A New Way to Communicate With Families Through Grief & Tragedy

Mindy Corporon’s life dramatically changed in 2014 when her father and son were murdered in a hate crime

Mindy’s life has been marked by grief, trauma, and tragedy. 

Rather than allowing her life experience to hinder her, Mindy has used her experience to become the founder of the Faith Always Wins Foundation.

Mindy drew from her experience as someone coping with tragedy to offer the “ABLE” communication formula  to those working closely with grieving families who are in the midst of a tragedy.

 

Defining the elements of tragedy

More often than not, the families that are walking through your doors are experiencing tragedy, which Mindy refers to as a combination of grief and trauma. Tragedy affects all aspects of our lives. 

While grief affects our hearts, trauma impacts our brain. Many families that we serve are stuck in “survival mode,” where decision making and everyday tasks can be difficult. 

It is vital to remember that families planning funerals are in the beginning stages of experiencing their tragedy. As you work with families, it is important to realize that tragedy will continue to impact them after the funeral service ends.

 

Why the “ABLE” communication formula is a valuable tool for funeral directors

One of the biggest challenges while facing a tragedy is the fear of vulnerability for many families. Life following a loss is chaotic in the long-term. Family members may be having difficulty doing everyday tasks, making decisions, and returning to work. 

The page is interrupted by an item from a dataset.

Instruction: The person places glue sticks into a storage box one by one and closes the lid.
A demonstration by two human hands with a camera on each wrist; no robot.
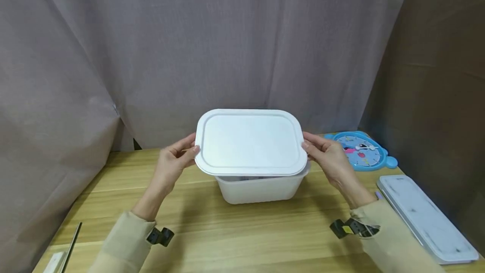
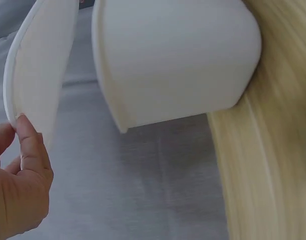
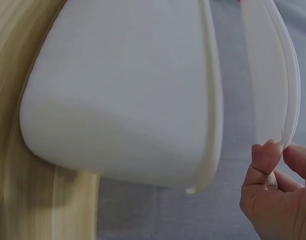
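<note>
Lid held level above tub, apart; long axis left-right. Left hand and right hand pinch opposite short ends.

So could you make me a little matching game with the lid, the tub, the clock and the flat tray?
Things:
1. white lid
2. white tub
3. blue clock
4. flat white tray

States:
A. lies at the table's right edge
B. pinched at both ends, above the tub
C. lies flat behind the right hand
D. stands on the wooden table

Pairs: 1-B, 2-D, 3-C, 4-A
</note>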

It is often our first instinct to respond to others’ fear with our own fear. We fear what to say to those experiencing tragedy, when our words could make a huge impact at this moment. 

 

Using the ABLE communication model

Using the ABLE model can help us respond to those experiencing long-term tragedy during the after care process. Below, we define each aspect of it:

A – Ask

How often do we ask those going through tragedy “How are you doing?” without realizing that this is one of the worst things we can ask. We want our empathy and care for these individuals to show through in our conversations with them. Better questions may include, “How can I help?,” “Are you eating healthfully?,” and “How is your brain today?”

B – Believe

Tragedy can deeply affect the brain and individuals’ beliefs. If a family member mentions that he or she saw an angel, or is experiencing something strange, make sure to not dismiss the grieving individual and convey care and empathy.

L – Listen

Active listening is one of the best things we can offer when we respond from the heart to those experiencing tragedy. Allow individuals to speak their mind, and truly listen to what they are saying without needing to interject too often.

E – Encourage 

Encourage those experiencing tragedy to be vulnerable and to depend on those around them for support. Rather than saying some old adages that may not be as helpful as we think they are (“Everything happens for a reason” or “God needed another angel”), encourage individuals to talk to you about the loved ones they lost when they are ready. Connect individuals with additional after care services if they are interested or need them.

 

Final thoughts

With aftercare comes an increased need for us to be aware of what families we serve are going through, and how we can continue to support and comfort them in the grieving process. Using the ABLE method can help funeral professionals and anyone who deals with tragedy and grief respond actively and appropriately. At the end of the day, families will remember the relationship they have with you long after the services are complete.